Your beauty routine helps define you. What you wear, how you style your hair, how your skin feels, make you feel like…you. …but what if the world as you knew it, changed in an instant? What if the routine that helped you feel your most Beauty-Full-Self was forced to change due to a life-threatening illness? That’s exactly what happened to Caitlin Kiernan, and it happens to 1 in 8 Women that will develop invasive breast cancer over the course of a lifetime.
October is Breast Cancer Awareness Month, and I had the opportunity to speak with Caitlin Kiernan, beauty editor, and author of the new book ‘The Pretty Sick’ to learn more about how she dealt with trying to feel Beauty-Full, even with the challenges of fighting Breast Cancer. Kiernan’s new book, ‘The Pretty Sick’ is a guide to help women being treated for cancer, and those in remission, feel beautiful with tips and tricks she acquired in her battle with Breast Cancer.
You wrote this book with a mission to ‘Pay it Forward’ to others facing Breast Cancer with your Beauty Guide to Women with Cancer. Were there any deciding factors or moments where you felt compelled to write?
Yes. A year after my diagnosis, I remember that I was at a party, and I was still in treatment. I had 5 surgeries (including my mastectomy) with a 2 ½ almost 3-year medical journey. I was out at a cocktail party for a friend, but I wasn’t going out a lot. My friends were all saying: “I haven’t seen you!” and “You look amazing! Whats the latest?” …and well, I thought to myself…The latest is that I’m dying.

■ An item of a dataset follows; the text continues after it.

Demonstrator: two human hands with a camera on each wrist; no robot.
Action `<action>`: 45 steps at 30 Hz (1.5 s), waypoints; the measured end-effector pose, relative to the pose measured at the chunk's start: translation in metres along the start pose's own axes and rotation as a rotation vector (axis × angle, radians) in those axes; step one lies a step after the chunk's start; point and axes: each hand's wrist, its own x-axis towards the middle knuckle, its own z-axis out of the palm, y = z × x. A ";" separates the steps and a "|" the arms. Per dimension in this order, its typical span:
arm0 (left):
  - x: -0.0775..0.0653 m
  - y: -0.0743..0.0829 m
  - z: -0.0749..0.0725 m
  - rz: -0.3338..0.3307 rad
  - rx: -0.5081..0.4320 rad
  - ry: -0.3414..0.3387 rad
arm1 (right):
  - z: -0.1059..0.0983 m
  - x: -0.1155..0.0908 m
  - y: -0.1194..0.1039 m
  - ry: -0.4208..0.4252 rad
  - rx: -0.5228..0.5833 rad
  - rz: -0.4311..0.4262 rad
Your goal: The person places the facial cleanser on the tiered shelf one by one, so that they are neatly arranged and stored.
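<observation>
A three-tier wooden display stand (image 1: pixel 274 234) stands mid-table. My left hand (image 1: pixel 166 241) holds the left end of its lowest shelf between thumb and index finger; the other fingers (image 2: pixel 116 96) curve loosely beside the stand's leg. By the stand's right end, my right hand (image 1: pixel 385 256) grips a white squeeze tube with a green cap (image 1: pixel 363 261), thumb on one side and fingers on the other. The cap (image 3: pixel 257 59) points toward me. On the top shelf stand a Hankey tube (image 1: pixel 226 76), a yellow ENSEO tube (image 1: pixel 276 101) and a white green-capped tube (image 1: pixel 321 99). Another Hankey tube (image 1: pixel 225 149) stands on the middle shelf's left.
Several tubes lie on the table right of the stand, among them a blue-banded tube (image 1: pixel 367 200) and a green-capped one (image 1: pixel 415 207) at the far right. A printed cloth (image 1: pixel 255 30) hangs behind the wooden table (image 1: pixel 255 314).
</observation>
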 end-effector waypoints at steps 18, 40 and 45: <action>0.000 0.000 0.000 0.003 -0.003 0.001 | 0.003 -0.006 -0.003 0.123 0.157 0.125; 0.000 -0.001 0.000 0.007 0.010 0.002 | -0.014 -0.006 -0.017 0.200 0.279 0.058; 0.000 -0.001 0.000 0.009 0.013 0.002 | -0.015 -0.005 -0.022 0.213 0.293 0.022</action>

It was at that moment that Kiernan thought about writing the book. All of the tips (big and small) she received from beauty experts helped her on her journey to feeling beautiful (inside & out) even with her diagnosis. Feeling compelled to help others, Kiernan decided to write a book.
I was so in it that I didn’t have a perspective of it. All of these tips from all of these experts helped me navigate. They all incrementally helped me look my best. I thought: I have to put this into a book because they’re so easy for me to do. I wasn’t hearing [these tips] from the medical professionals because that wasn’t what they were focusing on. This was so easy and helpful. So transformative.

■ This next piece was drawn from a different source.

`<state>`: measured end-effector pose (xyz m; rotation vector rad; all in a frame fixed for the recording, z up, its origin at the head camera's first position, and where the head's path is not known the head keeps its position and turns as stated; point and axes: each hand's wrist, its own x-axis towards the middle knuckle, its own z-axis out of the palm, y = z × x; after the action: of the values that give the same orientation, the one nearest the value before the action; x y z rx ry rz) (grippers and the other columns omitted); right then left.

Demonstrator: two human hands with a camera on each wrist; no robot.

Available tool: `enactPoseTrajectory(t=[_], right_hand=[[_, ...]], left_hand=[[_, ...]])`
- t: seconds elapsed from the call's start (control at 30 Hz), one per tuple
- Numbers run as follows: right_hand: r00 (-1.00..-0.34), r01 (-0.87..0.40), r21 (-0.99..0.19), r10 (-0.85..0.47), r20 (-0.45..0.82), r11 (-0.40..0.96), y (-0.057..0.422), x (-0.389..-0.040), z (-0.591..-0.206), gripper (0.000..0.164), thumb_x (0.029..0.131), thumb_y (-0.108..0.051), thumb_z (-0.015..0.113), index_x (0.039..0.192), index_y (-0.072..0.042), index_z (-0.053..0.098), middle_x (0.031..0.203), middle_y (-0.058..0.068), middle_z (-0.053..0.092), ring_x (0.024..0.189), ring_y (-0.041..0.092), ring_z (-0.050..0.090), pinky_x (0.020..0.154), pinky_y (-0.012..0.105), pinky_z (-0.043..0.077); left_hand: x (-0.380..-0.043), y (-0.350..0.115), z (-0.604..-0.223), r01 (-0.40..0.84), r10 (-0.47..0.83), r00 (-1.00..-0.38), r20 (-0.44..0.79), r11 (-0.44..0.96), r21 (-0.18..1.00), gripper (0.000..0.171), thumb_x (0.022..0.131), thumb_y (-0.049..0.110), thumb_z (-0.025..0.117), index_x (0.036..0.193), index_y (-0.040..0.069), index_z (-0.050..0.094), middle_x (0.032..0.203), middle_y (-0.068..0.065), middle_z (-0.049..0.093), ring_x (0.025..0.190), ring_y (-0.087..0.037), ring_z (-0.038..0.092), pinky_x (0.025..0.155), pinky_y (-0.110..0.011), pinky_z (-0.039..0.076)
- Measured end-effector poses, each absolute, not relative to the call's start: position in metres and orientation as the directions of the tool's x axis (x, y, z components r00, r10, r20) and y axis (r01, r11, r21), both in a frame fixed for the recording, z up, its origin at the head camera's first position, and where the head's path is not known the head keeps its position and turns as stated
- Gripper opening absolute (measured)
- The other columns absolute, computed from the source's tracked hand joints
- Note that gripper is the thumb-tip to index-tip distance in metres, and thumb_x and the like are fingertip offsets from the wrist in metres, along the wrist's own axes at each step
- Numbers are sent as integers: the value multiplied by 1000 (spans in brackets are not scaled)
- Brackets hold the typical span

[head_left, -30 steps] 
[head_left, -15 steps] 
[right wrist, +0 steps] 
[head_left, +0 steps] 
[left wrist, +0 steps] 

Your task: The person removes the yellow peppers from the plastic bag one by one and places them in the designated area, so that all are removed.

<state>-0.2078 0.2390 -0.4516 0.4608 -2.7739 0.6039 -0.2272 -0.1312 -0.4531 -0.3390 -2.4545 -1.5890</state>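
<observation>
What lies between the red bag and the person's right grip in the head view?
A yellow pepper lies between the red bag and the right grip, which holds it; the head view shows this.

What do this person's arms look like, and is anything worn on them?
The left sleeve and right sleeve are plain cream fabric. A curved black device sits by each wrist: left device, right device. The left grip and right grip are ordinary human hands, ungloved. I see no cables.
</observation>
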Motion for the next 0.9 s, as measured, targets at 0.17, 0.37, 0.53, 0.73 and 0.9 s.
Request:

It’s my way of passing on these blessings. The little things can make a difference between when your day sucks or is amazing. I had been able to fair a lot of the chemo, surgeries, pretty well because of these tips.
I can’t give you back your hair, but I can make sure your nails are okay, and your skin is okay. Your hair doesn’t seem so overwhelming because you are able to manage other things. Losing your hair is devastating. But when all other things start piling on: mouth sores, nails start lifting, your skin gets dermic, dry, or chemo acne. All of those things piled on makes it seem so overwhelming to get out of bed in the morning. 20 million things happening just with your body. If you can manage 9 out of 10 of those, to help keep living your life, then it’s not so terrible, it’s manageable.
What were your first thoughts when you received your diagnosis?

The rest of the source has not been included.